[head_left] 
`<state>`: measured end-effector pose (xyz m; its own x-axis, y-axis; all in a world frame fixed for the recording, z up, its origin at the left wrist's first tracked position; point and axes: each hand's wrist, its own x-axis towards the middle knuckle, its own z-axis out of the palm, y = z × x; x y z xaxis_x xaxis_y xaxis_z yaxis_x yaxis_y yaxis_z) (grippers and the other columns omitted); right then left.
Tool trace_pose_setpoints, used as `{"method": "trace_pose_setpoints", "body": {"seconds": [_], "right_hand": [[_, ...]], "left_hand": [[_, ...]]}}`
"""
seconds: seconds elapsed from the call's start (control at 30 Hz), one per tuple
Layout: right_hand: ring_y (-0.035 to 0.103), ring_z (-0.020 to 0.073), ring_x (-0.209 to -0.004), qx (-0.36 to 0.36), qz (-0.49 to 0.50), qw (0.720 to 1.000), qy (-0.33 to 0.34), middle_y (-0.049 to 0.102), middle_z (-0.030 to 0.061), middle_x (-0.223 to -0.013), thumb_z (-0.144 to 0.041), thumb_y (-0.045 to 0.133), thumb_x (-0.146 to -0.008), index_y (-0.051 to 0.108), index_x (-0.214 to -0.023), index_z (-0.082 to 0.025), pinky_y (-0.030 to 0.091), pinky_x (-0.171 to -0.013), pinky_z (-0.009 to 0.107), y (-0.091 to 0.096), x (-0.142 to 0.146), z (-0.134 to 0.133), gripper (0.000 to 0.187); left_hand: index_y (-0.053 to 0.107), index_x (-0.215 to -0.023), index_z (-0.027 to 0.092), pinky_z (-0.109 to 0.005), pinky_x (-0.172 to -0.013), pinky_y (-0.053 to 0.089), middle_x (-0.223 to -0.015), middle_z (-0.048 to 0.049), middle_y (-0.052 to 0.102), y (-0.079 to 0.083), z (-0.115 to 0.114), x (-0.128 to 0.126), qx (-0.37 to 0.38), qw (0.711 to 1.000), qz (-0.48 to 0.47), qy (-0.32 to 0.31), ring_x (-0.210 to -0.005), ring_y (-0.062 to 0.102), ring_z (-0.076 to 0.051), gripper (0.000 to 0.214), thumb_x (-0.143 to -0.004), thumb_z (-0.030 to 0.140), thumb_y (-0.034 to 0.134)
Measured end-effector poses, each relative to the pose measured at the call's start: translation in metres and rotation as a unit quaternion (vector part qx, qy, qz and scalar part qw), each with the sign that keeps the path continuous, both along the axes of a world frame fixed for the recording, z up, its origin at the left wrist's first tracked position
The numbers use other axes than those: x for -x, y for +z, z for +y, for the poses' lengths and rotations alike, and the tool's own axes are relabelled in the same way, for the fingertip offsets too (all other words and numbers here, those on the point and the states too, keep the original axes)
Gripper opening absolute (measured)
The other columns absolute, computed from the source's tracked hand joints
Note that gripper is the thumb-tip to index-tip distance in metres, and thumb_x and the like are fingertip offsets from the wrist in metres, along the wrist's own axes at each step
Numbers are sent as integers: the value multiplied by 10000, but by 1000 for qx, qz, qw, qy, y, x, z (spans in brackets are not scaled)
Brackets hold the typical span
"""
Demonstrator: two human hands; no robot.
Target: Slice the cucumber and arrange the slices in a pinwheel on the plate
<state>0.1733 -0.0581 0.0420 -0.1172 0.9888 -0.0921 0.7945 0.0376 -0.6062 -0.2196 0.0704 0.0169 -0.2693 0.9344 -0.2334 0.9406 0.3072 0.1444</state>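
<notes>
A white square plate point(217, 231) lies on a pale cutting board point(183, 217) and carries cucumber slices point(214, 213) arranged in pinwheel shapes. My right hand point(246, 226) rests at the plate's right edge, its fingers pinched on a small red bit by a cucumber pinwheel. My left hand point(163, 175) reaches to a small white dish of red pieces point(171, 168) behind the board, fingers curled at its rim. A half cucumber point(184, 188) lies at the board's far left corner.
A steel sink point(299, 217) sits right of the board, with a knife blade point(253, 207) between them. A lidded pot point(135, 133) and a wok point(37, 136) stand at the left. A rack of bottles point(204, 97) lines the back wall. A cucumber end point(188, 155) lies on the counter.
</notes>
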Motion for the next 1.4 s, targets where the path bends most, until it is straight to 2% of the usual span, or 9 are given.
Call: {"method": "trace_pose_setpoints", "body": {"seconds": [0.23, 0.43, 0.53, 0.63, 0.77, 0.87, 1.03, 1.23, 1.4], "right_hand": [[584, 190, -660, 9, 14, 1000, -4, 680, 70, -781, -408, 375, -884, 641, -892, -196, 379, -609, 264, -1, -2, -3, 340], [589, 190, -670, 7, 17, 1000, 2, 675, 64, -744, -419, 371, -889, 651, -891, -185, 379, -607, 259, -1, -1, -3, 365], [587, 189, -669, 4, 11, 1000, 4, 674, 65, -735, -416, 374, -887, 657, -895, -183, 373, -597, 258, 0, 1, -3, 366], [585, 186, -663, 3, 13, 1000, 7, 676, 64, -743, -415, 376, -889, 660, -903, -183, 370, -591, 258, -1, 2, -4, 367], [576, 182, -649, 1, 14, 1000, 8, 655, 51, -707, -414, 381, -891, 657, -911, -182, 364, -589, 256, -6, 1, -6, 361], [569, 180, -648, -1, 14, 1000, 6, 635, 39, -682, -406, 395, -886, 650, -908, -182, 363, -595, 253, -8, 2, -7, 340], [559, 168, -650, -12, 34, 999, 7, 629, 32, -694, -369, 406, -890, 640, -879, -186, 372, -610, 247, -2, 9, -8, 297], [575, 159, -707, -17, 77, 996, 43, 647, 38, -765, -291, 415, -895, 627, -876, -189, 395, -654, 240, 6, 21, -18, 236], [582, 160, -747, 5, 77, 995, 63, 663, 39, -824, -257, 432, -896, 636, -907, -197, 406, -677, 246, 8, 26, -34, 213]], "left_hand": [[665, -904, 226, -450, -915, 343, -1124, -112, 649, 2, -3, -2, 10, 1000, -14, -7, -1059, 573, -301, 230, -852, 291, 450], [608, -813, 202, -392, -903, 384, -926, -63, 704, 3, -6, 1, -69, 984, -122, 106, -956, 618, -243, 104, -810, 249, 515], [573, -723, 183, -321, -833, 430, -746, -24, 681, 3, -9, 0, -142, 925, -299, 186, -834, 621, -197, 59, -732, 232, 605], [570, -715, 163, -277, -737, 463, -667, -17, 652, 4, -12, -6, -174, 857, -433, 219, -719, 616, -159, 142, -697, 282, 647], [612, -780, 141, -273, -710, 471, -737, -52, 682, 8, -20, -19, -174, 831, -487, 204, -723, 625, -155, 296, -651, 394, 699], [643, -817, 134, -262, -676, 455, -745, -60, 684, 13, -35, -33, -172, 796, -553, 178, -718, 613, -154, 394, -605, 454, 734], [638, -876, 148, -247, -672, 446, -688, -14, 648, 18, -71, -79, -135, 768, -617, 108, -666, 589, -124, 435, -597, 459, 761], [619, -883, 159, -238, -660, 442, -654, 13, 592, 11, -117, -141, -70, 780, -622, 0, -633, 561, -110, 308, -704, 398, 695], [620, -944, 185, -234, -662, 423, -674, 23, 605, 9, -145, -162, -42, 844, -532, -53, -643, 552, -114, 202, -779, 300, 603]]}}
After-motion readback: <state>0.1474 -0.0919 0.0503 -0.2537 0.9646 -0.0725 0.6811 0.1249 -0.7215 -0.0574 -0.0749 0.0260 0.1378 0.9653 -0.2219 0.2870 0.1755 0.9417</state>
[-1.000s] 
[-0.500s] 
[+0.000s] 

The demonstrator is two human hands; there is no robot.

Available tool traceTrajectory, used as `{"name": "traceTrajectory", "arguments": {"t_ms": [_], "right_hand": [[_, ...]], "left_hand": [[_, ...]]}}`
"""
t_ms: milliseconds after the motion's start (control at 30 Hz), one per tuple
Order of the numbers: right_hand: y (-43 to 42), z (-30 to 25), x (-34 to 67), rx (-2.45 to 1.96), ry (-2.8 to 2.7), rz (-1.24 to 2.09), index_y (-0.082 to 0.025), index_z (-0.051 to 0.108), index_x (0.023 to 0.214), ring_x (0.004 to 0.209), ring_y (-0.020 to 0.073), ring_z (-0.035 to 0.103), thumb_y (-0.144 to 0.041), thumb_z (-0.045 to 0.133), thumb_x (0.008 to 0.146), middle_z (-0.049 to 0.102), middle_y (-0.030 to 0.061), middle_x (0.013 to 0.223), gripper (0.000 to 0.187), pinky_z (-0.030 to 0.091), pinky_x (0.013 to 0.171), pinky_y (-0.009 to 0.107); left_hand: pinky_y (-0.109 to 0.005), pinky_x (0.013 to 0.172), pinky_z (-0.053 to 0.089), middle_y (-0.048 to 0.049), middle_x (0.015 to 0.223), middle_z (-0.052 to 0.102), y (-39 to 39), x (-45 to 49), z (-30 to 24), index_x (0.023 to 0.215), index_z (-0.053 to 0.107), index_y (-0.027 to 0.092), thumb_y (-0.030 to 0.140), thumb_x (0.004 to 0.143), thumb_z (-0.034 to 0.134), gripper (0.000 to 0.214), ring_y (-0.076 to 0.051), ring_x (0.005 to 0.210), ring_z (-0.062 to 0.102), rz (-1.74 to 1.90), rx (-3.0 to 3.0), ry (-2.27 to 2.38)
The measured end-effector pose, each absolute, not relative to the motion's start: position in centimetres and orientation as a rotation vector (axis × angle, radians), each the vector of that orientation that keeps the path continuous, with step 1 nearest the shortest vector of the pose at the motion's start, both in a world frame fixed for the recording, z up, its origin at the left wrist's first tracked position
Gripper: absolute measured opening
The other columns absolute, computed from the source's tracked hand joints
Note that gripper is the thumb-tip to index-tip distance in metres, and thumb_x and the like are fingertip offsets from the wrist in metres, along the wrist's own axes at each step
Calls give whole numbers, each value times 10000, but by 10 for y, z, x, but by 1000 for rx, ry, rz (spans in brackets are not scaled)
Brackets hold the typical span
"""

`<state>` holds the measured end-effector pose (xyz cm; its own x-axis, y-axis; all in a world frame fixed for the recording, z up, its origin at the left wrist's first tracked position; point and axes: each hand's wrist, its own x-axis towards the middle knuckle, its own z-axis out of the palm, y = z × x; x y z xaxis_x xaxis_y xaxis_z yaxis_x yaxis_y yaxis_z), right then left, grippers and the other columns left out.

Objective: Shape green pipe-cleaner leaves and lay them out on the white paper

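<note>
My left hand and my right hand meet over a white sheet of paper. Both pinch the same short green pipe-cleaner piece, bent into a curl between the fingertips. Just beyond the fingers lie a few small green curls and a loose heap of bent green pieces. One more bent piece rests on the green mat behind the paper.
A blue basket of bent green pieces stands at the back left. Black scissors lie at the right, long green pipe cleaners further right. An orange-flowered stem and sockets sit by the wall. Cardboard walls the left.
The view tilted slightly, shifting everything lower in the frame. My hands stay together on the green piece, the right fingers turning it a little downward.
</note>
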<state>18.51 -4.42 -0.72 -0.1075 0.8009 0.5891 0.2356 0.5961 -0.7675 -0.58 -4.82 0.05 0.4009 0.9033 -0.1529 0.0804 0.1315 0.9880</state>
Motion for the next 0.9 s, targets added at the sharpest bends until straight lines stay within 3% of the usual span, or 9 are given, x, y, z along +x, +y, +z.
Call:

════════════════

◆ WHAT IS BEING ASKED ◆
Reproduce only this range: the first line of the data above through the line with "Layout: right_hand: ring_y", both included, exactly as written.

◆ RESULT OF THIS TASK ◆
[head_left] 
`<state>`: measured end-effector pose (xyz m; its own x-axis, y-axis; all in a world frame fixed for the recording, z up, its origin at the left wrist's first tracked position; point and axes: each hand's wrist, its own x-axis towards the middle knuckle, its own z-axis out of the palm, y = z × x; x y z xaxis_x xaxis_y xaxis_z yaxis_x yaxis_y yaxis_z) (grippers and the other columns omitted); right then left.
Tool trace_pose_setpoints, used as `{"method": "trace_pose_setpoints", "body": {"seconds": [_], "right_hand": [[_, ...]], "left_hand": [[_, ...]]}}`
"""
seconds: seconds elapsed from the call's start (control at 30 Hz), one per tuple
Layout: right_hand: ring_y (-0.035 to 0.103), ring_z (-0.020 to 0.073), ring_x (-0.209 to -0.004), qx (-0.36 to 0.36), qz (-0.49 to 0.50), qw (0.720 to 1.000), qy (-0.33 to 0.34), middle_y (-0.049 to 0.102), middle_z (-0.030 to 0.061), middle_x (-0.223 to -0.013), thumb_z (-0.144 to 0.041), thumb_y (-0.045 to 0.133), thumb_x (-0.146 to -0.008), index_y (-0.051 to 0.108), index_x (-0.214 to -0.023), index_z (-0.082 to 0.025), pinky_y (-0.030 to 0.091), pinky_x (-0.171 to -0.013), pinky_z (-0.009 to 0.107), y (-0.091 to 0.096), x (-0.142 to 0.146), z (-0.134 to 0.133), gripper (0.000 to 0.187); left_hand: index_y (-0.053 to 0.107), index_x (-0.215 to -0.023), index_z (-0.027 to 0.092), pinky_z (-0.109 to 0.005), pinky_x (-0.172 to -0.013), pinky_y (-0.053 to 0.089), middle_x (-0.223 to -0.015), middle_z (-0.048 to 0.049), middle_y (-0.052 to 0.102), y (-0.079 to 0.083), z (-0.115 to 0.114), x (-0.128 to 0.126), qx (-0.37 to 0.38), qw (0.711 to 1.000), qz (-0.48 to 0.47), qy (-0.32 to 0.31), ring_x (-0.210 to -0.005), ring_y (-0.062 to 0.102), ring_z (-0.076 to 0.051), gripper (0.000 to 0.214), thumb_x (-0.143 to -0.004), thumb_z (-0.030 to 0.140), thumb_y (-0.034 to 0.134)

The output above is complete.